# [What you have to do]
Please restate each entry below, word for word.

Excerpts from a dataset
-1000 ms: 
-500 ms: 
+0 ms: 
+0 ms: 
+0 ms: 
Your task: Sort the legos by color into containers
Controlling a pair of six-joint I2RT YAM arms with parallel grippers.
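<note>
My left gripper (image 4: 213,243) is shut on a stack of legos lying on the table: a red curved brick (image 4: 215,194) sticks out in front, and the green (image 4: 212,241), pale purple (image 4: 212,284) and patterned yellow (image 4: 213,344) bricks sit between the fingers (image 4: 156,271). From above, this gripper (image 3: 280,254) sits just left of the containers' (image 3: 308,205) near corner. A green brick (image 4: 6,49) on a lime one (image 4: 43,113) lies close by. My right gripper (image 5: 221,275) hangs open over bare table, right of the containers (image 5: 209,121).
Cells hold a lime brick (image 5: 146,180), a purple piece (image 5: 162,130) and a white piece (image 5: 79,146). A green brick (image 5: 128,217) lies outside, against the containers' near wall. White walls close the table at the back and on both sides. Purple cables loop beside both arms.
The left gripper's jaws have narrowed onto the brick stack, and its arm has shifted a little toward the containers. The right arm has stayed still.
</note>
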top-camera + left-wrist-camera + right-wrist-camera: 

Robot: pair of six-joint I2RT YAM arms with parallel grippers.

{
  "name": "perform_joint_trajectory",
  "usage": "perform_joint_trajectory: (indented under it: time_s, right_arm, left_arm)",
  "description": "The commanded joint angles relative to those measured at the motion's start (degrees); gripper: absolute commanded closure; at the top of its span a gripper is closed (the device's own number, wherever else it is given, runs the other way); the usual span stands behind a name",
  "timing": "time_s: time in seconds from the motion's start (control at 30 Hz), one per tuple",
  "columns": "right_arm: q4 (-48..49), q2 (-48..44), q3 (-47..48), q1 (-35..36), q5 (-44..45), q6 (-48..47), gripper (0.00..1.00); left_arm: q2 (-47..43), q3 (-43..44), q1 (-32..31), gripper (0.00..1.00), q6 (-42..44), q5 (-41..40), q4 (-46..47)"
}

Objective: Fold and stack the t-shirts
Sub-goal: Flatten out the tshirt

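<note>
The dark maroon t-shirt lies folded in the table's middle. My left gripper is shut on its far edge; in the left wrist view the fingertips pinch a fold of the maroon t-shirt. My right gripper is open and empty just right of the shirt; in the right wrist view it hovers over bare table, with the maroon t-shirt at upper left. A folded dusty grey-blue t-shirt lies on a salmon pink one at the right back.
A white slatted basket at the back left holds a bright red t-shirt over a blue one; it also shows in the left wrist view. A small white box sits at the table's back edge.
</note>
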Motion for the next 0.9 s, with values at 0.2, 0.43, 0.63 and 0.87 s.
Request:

# [Task output]
-1000 ms: 
-500 ms: 
+0 ms: 
+0 ms: 
+0 ms: 
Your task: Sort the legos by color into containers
Controlling a pair of six-joint I2RT YAM arms with parallel grippers.
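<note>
My left gripper (image 4: 213,243) is shut on a stack of legos lying on the table: a red curved brick (image 4: 215,194) sticks out in front, and the green (image 4: 212,241), pale purple (image 4: 212,284) and patterned yellow (image 4: 213,344) bricks sit between the fingers (image 4: 156,271). From above, this gripper (image 3: 280,254) sits just left of the containers' (image 3: 308,205) near corner. A green brick (image 4: 6,49) on a lime one (image 4: 43,113) lies close by. My right gripper (image 5: 221,275) hangs open over bare table, right of the containers (image 5: 209,121).
Cells hold a lime brick (image 5: 146,180), a purple piece (image 5: 162,130) and a white piece (image 5: 79,146). A green brick (image 5: 128,217) lies outside, against the containers' near wall. White walls close the table at the back and on both sides. Purple cables loop beside both arms.
The left gripper's jaws have narrowed onto the brick stack, and its arm has shifted a little toward the containers. The right arm has stayed still.
</note>
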top-camera + left-wrist-camera + right-wrist-camera: 

Robot: pair of six-joint I2RT YAM arms with parallel grippers.

{
  "name": "perform_joint_trajectory",
  "usage": "perform_joint_trajectory: (indented under it: time_s, right_arm, left_arm)",
  "description": "The commanded joint angles relative to those measured at the motion's start (degrees); gripper: absolute commanded closure; at the top of its span a gripper is closed (the device's own number, wherever else it is given, runs the other way); the usual span stands behind a name",
  "timing": "time_s: time in seconds from the motion's start (control at 30 Hz), one per tuple",
  "columns": "right_arm: q4 (-48..49), q2 (-48..44), q3 (-47..48), q1 (-35..36), q5 (-44..45), q6 (-48..47), gripper (0.00..1.00); left_arm: q2 (-47..43), q3 (-43..44), q1 (-32..31), gripper (0.00..1.00), q6 (-42..44), q5 (-41..40), q4 (-46..47)"
}

Objective: Fold and stack the t-shirts
Sub-goal: Flatten out the tshirt

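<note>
The dark maroon t-shirt lies folded in the table's middle. My left gripper is shut on its far edge; in the left wrist view the fingertips pinch a fold of the maroon t-shirt. My right gripper is open and empty just right of the shirt; in the right wrist view it hovers over bare table, with the maroon t-shirt at upper left. A folded dusty grey-blue t-shirt lies on a salmon pink one at the right back.
A white slatted basket at the back left holds a bright red t-shirt over a blue one; it also shows in the left wrist view. A small white box sits at the table's back edge.
</note>
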Motion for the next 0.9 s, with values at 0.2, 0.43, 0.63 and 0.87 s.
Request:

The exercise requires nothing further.